[WHAT NEEDS TO BE DONE] What you need to produce from the material below is an exact transcription of the lines from the one with "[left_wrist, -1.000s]" through the one with "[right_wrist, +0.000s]", both included, and no other line.

[STORED DATA]
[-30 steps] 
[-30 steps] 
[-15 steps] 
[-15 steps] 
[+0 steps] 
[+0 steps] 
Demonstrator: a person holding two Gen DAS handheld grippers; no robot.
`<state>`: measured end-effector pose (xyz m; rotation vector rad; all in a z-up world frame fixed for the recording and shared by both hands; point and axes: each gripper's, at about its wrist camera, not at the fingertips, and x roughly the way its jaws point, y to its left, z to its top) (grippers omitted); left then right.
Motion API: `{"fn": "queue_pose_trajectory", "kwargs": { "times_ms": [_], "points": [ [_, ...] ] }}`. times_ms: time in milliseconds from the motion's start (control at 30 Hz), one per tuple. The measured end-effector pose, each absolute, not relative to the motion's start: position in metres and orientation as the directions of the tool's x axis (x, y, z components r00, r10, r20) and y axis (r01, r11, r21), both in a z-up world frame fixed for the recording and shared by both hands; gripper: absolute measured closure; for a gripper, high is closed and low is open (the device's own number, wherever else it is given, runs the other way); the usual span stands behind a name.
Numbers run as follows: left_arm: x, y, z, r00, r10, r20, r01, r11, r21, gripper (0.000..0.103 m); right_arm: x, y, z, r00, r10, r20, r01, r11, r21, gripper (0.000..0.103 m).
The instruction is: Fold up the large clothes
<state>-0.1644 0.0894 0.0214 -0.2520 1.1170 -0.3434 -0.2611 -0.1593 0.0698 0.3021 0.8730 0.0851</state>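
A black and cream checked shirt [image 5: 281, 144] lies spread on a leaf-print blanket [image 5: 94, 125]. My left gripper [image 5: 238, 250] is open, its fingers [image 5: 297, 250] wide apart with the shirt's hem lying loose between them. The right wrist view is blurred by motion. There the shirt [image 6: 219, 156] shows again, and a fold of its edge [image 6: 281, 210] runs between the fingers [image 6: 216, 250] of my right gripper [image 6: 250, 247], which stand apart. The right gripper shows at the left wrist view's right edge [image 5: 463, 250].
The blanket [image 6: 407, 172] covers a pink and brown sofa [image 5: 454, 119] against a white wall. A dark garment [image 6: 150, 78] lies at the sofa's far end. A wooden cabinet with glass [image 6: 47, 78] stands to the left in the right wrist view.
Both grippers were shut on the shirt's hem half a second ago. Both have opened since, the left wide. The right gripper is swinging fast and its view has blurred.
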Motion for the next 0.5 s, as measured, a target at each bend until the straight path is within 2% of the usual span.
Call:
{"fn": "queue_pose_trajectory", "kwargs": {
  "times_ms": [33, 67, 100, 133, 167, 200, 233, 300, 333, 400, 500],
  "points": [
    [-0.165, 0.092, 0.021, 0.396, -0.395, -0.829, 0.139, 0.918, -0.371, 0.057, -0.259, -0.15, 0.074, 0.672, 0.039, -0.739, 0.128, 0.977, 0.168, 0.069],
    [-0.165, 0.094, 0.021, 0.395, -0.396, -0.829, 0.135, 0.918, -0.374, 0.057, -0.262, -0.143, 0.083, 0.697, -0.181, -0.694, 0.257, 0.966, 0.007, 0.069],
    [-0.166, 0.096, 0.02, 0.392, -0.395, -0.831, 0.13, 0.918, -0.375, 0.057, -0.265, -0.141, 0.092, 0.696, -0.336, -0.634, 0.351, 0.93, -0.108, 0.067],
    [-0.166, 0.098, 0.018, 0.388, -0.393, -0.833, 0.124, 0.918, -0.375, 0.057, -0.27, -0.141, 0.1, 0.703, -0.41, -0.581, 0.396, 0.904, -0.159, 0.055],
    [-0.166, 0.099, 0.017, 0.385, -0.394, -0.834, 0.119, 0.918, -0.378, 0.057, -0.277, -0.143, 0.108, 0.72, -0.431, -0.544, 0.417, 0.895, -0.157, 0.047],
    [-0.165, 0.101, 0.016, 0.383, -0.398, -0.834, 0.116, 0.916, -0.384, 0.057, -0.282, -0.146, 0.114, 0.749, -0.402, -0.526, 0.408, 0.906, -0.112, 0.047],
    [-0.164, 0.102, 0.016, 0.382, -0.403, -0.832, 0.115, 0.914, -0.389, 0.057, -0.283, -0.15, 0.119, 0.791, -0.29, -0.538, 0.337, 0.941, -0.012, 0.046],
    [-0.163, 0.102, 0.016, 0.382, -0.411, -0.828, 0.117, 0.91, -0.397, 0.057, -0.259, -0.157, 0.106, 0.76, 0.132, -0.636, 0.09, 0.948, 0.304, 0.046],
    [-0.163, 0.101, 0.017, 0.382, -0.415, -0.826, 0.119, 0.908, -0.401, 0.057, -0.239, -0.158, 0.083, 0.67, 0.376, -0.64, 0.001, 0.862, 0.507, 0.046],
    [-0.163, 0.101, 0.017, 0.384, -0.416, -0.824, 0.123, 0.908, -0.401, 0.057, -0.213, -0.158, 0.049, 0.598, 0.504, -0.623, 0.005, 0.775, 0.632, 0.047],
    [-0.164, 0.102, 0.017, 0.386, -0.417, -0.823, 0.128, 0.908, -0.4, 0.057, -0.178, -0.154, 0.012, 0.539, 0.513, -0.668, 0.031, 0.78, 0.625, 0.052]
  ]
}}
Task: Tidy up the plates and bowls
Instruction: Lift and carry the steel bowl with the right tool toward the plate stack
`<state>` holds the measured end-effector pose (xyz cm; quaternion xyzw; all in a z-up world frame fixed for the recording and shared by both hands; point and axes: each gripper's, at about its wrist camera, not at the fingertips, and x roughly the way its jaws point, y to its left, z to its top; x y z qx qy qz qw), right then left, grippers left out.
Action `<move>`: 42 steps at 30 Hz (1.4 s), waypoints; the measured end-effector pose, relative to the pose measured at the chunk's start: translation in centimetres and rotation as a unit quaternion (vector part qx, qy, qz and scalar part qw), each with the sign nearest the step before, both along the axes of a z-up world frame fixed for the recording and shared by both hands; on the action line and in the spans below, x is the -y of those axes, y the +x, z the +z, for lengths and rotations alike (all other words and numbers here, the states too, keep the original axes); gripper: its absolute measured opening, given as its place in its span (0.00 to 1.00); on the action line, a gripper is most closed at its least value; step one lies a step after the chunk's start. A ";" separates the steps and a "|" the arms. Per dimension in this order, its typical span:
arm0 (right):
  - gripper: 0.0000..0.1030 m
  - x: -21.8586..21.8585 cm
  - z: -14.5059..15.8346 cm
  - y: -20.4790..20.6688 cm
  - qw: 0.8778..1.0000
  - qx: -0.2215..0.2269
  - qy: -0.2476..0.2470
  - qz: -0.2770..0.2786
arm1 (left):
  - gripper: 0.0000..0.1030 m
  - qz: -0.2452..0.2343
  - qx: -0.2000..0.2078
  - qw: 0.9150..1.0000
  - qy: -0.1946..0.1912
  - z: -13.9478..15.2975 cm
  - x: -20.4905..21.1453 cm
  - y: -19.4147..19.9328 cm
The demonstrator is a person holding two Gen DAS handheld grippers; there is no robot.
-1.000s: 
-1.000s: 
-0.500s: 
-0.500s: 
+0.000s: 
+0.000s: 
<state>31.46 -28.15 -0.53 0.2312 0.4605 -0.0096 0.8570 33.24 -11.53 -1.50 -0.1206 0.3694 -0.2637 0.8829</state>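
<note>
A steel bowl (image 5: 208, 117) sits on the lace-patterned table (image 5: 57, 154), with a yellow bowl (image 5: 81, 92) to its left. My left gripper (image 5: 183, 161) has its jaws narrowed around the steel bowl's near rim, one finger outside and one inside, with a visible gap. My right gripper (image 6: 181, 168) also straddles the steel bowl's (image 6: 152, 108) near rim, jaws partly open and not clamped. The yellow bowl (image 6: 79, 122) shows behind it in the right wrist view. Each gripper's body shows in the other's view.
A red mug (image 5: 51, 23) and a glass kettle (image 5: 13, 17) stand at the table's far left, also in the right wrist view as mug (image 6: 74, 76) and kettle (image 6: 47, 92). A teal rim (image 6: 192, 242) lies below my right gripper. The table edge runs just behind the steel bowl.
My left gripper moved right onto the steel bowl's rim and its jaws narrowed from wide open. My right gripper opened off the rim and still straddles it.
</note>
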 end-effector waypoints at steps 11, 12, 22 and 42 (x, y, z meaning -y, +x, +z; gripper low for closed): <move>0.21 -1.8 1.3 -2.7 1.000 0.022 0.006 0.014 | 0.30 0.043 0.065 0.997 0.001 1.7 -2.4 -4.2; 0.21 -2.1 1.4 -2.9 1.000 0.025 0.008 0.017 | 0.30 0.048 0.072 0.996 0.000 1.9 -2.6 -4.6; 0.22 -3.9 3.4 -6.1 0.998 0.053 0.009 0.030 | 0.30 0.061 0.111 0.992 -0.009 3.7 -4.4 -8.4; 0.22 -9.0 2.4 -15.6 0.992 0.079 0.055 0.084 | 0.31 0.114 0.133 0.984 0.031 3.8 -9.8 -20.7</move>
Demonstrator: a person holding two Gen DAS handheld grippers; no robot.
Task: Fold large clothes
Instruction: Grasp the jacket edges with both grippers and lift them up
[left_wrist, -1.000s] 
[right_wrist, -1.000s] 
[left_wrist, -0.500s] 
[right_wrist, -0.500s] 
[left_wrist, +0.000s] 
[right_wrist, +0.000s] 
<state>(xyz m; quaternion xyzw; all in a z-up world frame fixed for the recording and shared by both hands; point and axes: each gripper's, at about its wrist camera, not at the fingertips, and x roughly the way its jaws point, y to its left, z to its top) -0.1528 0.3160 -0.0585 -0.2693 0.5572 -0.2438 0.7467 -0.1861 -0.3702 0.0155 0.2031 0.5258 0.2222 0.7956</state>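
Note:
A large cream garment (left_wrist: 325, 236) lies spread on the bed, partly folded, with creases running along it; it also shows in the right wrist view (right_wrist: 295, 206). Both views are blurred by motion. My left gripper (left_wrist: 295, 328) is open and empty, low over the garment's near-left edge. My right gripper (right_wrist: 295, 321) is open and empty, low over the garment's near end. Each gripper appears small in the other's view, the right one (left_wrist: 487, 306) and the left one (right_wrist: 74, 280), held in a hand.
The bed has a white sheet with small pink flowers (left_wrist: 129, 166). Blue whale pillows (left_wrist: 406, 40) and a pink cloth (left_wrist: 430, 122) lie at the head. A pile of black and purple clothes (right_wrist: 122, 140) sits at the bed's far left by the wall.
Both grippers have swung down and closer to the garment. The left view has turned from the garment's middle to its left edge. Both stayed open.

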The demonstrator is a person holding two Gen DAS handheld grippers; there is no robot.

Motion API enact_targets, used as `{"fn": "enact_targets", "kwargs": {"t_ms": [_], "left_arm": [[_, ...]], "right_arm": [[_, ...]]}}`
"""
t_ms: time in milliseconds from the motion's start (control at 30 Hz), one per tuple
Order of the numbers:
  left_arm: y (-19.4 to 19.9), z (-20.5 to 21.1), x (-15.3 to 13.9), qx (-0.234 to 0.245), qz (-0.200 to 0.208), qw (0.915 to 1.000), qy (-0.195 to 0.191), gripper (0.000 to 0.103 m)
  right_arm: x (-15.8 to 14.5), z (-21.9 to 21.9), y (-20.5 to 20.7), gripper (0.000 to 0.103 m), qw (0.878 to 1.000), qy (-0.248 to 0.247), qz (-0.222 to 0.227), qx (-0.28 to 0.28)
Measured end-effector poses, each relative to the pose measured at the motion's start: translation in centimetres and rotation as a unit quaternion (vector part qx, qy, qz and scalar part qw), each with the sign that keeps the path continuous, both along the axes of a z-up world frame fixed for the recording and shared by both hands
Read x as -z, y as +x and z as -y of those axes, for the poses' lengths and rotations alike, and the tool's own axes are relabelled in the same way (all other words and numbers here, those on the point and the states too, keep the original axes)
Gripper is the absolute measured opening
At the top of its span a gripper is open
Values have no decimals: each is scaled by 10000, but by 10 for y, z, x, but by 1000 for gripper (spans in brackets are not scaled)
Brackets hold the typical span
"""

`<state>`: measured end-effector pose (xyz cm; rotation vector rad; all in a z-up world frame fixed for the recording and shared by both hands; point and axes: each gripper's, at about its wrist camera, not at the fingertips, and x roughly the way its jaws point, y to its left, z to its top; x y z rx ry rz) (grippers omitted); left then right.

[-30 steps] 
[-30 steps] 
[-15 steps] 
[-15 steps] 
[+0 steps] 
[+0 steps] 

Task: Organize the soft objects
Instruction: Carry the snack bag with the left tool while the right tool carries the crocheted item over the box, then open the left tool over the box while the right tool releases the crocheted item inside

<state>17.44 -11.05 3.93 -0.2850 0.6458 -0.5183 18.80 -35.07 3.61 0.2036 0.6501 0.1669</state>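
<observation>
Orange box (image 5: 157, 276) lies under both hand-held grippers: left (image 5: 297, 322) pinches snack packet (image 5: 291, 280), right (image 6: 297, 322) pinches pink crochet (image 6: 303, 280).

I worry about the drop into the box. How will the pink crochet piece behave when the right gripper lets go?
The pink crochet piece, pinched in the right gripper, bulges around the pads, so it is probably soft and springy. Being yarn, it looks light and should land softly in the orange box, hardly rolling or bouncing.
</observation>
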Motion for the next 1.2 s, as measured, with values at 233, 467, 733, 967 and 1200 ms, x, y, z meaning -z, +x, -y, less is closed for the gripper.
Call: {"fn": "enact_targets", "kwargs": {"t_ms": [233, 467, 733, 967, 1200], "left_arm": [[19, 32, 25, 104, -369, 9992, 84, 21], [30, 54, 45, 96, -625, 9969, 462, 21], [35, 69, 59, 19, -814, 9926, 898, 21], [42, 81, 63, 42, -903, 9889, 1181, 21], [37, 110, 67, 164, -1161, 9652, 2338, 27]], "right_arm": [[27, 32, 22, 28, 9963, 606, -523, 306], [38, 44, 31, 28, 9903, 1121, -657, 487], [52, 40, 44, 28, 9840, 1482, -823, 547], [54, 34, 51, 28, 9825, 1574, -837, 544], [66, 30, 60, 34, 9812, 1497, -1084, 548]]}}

[SOLUTION TO THIS TASK]
[left_wrist, -1.000s] 
[right_wrist, -1.000s] 
[left_wrist, -0.500s] 
[right_wrist, -0.500s] 
[left_wrist, +0.000s] 
[right_wrist, +0.000s] 

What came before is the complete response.